On Decomposability in Robot Reinforcement Learning

Sebastian Höfer

Title: On Decomposability in Robot Reinforcement Learning


Reinforcement learning is a computational framework that enables machines to learn from trial-and-error interaction with the environment. In recent years, reinforcement learning has been successfully applied to a wide variety of problem domains, including robotics. However, the success of the reinforcement learning applications in robotics relies on a variety of assumptions, such as the availability of large amounts of training data, highly accurate models of the robot and the environment as well as prior knowledge about the task.

In this thesis, we study several of these assumptions and investigate how to generalize them. To that end, we look at these assumptions from different angles. On the one hand, we study them in two concrete applications of reinforcement learning in robotics: ball catching and learning to manipulate articulated objects. On the other hand, we develop an abstract explanatory framework that relates the assumptions to the decomposability of problems and solutions. Taken together, the concrete case studies and the abstract explanatory framework enable us to make suggestions on how to relax the previously stated assumptions and how to design more effective solutions to robot reinforcement learning problems.

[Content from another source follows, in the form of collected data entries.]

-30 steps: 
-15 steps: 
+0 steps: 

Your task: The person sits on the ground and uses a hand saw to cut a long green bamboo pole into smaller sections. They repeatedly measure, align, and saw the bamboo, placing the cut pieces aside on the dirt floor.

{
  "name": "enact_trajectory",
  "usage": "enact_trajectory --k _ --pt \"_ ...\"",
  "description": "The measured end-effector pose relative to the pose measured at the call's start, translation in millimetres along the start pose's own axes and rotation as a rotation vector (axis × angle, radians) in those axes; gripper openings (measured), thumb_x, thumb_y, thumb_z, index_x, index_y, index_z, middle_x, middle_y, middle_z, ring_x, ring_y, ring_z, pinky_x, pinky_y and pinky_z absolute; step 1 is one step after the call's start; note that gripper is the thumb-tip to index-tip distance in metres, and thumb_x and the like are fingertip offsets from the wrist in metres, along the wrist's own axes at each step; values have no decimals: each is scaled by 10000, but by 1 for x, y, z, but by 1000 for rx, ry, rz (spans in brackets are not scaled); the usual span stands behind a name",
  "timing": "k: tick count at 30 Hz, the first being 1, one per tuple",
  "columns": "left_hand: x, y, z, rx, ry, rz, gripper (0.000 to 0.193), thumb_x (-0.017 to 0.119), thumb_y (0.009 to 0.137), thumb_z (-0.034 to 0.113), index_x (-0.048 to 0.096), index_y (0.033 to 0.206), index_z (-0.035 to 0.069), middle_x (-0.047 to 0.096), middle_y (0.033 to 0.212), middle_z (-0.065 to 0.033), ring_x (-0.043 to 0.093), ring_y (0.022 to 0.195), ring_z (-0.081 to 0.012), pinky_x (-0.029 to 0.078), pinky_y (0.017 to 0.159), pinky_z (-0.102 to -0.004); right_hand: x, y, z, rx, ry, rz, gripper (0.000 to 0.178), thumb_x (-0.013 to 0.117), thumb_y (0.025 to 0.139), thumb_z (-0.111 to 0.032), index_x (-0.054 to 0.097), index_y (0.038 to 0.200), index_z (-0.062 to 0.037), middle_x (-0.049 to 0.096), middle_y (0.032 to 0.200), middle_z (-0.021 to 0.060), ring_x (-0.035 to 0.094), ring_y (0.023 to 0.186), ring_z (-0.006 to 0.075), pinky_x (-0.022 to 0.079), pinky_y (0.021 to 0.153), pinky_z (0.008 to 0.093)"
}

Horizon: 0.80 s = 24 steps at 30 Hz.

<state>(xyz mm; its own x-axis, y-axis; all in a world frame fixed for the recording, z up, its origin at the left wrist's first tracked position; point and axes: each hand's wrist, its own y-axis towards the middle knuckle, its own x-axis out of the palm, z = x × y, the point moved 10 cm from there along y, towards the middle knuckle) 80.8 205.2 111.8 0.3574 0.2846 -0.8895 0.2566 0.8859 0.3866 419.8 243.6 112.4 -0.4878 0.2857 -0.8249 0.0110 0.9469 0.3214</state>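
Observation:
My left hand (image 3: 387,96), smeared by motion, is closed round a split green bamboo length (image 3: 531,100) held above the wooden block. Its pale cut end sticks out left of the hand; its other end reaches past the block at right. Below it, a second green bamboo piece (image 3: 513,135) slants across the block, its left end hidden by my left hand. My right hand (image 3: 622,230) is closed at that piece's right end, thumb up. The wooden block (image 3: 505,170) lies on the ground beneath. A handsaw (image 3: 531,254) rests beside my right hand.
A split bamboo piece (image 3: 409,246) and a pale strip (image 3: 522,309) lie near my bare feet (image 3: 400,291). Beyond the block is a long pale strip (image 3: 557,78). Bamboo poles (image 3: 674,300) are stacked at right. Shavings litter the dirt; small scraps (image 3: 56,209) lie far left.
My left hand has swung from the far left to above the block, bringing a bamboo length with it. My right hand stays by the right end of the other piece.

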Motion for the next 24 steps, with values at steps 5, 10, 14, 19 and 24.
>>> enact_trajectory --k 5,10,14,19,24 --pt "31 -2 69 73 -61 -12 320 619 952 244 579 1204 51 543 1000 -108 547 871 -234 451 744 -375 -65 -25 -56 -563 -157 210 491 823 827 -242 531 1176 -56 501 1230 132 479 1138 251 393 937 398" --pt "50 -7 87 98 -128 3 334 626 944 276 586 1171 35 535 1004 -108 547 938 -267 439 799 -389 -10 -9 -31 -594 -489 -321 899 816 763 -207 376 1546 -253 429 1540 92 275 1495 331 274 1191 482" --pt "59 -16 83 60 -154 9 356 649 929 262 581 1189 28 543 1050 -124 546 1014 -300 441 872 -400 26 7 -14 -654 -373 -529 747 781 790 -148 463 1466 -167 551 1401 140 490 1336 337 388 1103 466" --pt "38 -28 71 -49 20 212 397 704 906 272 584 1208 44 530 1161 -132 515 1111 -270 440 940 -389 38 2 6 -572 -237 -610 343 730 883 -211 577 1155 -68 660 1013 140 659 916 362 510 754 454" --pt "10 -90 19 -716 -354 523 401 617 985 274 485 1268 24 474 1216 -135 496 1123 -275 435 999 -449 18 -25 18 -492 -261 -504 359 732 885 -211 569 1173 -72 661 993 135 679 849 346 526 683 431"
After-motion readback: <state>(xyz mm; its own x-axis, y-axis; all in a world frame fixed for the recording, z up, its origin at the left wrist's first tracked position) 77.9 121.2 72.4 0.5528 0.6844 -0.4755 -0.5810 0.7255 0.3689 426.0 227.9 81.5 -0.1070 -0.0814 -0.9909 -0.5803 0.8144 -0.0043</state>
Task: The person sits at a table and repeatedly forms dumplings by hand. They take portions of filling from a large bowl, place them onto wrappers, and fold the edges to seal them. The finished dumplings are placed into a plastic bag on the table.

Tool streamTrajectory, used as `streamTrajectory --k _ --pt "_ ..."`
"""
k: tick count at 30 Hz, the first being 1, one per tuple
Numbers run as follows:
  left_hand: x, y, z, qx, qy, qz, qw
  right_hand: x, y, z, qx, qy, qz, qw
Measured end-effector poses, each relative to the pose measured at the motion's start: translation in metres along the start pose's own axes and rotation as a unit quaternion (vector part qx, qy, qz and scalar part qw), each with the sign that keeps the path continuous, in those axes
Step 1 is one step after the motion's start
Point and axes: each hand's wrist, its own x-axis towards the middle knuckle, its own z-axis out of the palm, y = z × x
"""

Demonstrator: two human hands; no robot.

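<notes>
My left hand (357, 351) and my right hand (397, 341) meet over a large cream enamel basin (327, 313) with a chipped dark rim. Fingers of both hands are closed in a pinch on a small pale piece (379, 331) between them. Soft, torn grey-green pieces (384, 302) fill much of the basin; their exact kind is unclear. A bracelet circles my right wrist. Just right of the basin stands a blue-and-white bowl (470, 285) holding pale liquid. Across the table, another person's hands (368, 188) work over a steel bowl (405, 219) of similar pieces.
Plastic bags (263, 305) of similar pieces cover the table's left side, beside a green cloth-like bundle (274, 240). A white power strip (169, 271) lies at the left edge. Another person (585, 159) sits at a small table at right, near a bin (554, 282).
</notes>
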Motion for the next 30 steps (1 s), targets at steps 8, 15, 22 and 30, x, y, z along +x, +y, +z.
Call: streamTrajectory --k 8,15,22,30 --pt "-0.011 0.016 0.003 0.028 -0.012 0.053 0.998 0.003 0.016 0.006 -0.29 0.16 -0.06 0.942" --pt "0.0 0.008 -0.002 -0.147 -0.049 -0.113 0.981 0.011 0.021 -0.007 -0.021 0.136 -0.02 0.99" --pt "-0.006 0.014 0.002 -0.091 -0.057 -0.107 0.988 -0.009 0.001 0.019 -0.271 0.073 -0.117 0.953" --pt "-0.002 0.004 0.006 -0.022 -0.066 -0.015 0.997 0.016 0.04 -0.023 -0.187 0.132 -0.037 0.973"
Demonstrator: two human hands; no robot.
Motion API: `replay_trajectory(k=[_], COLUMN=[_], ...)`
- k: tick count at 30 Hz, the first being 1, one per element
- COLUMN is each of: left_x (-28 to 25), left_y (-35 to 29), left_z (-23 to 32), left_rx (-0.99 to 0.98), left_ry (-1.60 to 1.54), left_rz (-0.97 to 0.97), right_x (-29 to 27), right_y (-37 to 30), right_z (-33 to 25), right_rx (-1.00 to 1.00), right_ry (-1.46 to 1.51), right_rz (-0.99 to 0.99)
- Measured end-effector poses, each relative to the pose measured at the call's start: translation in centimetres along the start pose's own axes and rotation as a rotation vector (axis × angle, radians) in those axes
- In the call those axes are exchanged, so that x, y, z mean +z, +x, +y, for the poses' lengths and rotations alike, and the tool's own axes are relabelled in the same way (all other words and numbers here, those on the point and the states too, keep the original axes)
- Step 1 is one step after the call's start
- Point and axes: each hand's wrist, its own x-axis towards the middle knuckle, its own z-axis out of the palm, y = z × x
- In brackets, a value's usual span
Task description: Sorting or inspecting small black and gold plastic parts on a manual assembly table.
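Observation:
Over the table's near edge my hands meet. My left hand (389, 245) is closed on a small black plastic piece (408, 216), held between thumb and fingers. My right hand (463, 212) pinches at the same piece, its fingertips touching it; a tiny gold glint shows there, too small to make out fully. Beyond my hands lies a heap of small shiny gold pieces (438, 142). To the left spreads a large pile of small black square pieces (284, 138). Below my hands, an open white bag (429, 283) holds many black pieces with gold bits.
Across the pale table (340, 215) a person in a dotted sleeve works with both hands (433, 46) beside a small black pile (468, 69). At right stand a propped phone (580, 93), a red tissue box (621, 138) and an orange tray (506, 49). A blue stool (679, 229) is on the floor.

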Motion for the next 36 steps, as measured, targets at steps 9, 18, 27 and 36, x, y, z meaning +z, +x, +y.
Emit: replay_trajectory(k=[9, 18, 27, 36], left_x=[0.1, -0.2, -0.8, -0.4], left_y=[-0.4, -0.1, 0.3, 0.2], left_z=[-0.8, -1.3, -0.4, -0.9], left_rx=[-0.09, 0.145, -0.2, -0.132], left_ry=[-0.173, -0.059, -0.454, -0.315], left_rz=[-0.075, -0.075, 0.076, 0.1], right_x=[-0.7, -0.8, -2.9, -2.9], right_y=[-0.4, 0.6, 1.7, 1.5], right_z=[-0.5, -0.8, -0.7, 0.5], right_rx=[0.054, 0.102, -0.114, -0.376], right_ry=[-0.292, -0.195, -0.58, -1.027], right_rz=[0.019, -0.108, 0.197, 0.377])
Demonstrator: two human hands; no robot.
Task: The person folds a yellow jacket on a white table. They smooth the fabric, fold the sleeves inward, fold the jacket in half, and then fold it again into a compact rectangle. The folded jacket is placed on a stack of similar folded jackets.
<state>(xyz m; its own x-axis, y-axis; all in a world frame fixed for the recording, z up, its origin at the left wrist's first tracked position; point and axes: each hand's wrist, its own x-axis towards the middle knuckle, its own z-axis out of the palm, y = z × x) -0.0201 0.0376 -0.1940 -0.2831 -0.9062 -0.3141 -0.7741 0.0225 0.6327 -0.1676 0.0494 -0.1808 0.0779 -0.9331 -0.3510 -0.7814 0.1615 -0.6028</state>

The first case study deals with the problem of ball catching: how to run most effectively to catch a projectile, such as a baseball, that is flying in the air for a long period of time. The question about the best solution to the ball catching problem has been subject to intense scientific debate for almost 50 years. It turns out that this scientific debate is not focused on the ball catching problem alone but revolves around the research question whether heuristic or optimization-based approaches are better suited for solving such problems in general. In this thesis, we study the ball catching problem as an instance of the heuristics-vs.-optimality debate. We study two types of approaches to the ball catching problem, one commonly considered as heuristic and one based on optimization, and investigate their properties using both a theoretical analysis and a set of simulation experiments. This investigation shows that neither of the two types of approaches can be regarded as superior with respect to the ball catching problem, as each of them makes different assumptions and thus is better suited for different variations of the problem. This result raises the question about the key difference between these two types of approaches to ball catching. We show that optimality is not a relevant criterion for distinguishing between them: we demonstrate that the approach to ball catching that is commonly considered heuristic can be phrased as optimal under task-general assumptions. This motivates our search for a more adequate explanatory framework for distinguishing between these solutions, and we discuss whether decomposability offers such a framework at the end of the thesis.

The second study deals with the problem of learning to manipulate articulated objects. Articulated objects are composed of rigid bodies that are connected by joints, such as doors, laptops and drawers. In this thesis, we address the questions of how to discover the kinematic structure of unknown articulated objects, how to learn simple push and pull actions for actuating the detected joints, and how to identify the functional dependencies between joints, for example locking mechanisms. The solutions to these questions require reasoning about object parts and their relationships. We therefore resort to a learning paradigm that is well-suited for performing such reasoning, relational reinforcement learning. In order to tightly integrate relational learning with perceptual and motor skills required to operate manipulated objects, we propose two novel learning approaches: task-sensitive learning of relational forward models, and an approach for tight coupling of relational forward model and action parameter learning. We demonstrate the effectiveness of these approaches in simulated and real-world robotic manipulation experiments.

In the last part of this thesis, we generalize the lessons learned from the two case studies to robot reinforcement learning and decision making problems. To that end, we introduce the spectrum of decomposability as an explanatory framework for characterizing problems and solutions in decision making. This framework regards decomposability as a varying property on a spectrum and suggests that the decomposition of a problem has a significant impact on the ability to find an adequate solution. From that, we conclude that the inability to find an effective solution can either result from a premature, inadequate decomposition of the problem, or from approaching a non-decomposable problem by fully decomposing it. To support our view, we revisit the two case studies in the light of decomposability and provide additional evidence from the literature in artificial intelligence, cognitive science and neuroscience. We conclude this thesis by making suggestions on how to address the assumptions required to successfully apply reinforcement learning in robotics.

June 2017